- **WHAT TO DO**:
Begin the copy at the line containing "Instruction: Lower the" in the data below and end it at the line containing "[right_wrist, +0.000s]", keeping each line exact and leaving out pictures.
--- DATASET EXTRACT ---
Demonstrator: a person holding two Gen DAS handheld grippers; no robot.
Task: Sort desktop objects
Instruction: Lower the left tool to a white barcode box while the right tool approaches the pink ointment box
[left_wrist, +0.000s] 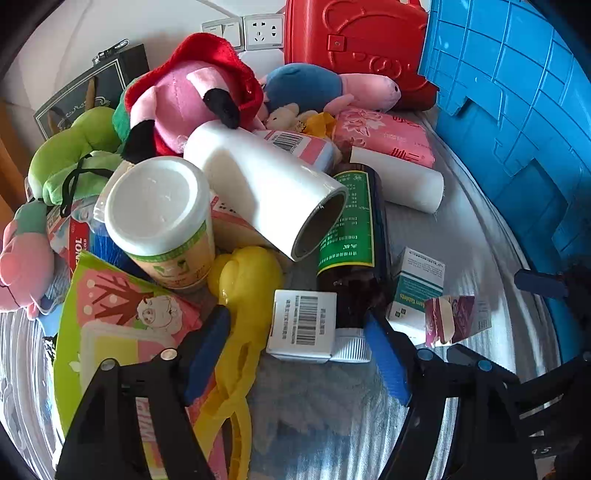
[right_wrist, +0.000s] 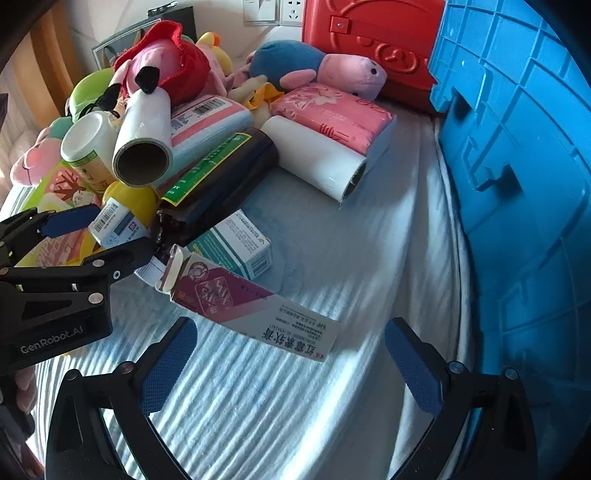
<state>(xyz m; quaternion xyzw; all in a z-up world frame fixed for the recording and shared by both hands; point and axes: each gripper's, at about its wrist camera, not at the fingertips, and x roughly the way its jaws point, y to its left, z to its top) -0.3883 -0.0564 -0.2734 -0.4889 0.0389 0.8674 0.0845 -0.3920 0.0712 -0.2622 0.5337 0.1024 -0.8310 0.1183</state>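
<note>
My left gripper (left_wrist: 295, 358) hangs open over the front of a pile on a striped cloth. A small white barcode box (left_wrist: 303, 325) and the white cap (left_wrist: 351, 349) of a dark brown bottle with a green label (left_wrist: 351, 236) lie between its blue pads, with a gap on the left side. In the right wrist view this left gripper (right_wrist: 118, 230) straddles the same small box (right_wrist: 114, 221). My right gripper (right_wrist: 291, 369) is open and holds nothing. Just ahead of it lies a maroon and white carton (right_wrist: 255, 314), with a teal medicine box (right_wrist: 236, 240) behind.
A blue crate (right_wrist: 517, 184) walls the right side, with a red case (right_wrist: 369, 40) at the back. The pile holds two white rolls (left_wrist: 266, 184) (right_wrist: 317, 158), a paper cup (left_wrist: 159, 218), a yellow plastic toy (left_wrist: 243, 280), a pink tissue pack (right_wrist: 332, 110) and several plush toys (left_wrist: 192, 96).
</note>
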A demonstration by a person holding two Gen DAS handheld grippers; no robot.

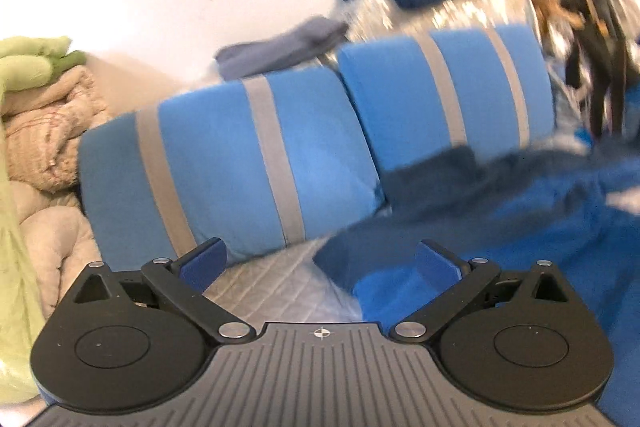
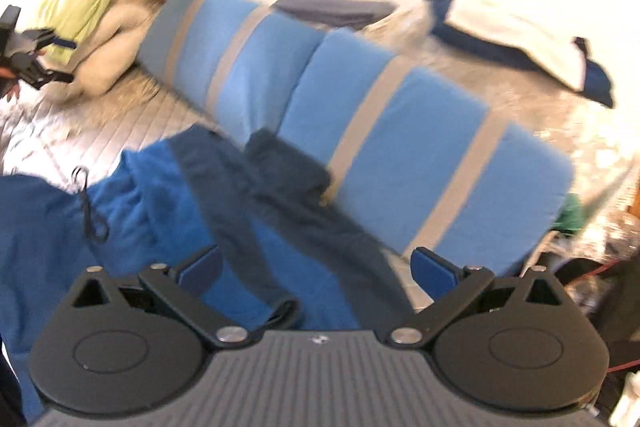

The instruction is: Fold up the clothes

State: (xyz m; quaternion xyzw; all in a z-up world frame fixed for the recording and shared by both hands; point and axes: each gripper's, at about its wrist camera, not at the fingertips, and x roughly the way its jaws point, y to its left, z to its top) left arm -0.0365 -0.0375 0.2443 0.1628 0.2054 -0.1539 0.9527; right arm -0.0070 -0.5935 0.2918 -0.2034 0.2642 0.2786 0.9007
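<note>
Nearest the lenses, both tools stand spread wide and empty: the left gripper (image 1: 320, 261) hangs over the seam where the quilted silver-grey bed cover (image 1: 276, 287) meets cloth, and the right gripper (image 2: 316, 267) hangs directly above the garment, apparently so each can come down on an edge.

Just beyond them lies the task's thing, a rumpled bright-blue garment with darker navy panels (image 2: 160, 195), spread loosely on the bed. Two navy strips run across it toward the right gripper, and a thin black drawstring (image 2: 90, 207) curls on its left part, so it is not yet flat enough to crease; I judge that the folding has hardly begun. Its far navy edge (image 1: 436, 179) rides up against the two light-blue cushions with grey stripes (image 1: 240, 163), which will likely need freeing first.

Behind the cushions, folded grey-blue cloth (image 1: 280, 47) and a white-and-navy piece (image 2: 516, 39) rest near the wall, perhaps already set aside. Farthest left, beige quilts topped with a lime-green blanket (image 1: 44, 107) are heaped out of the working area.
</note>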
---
- **EXERCISE RESPONSE**:
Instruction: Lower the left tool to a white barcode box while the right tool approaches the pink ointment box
[left_wrist, +0.000s] 
[right_wrist, +0.000s] 

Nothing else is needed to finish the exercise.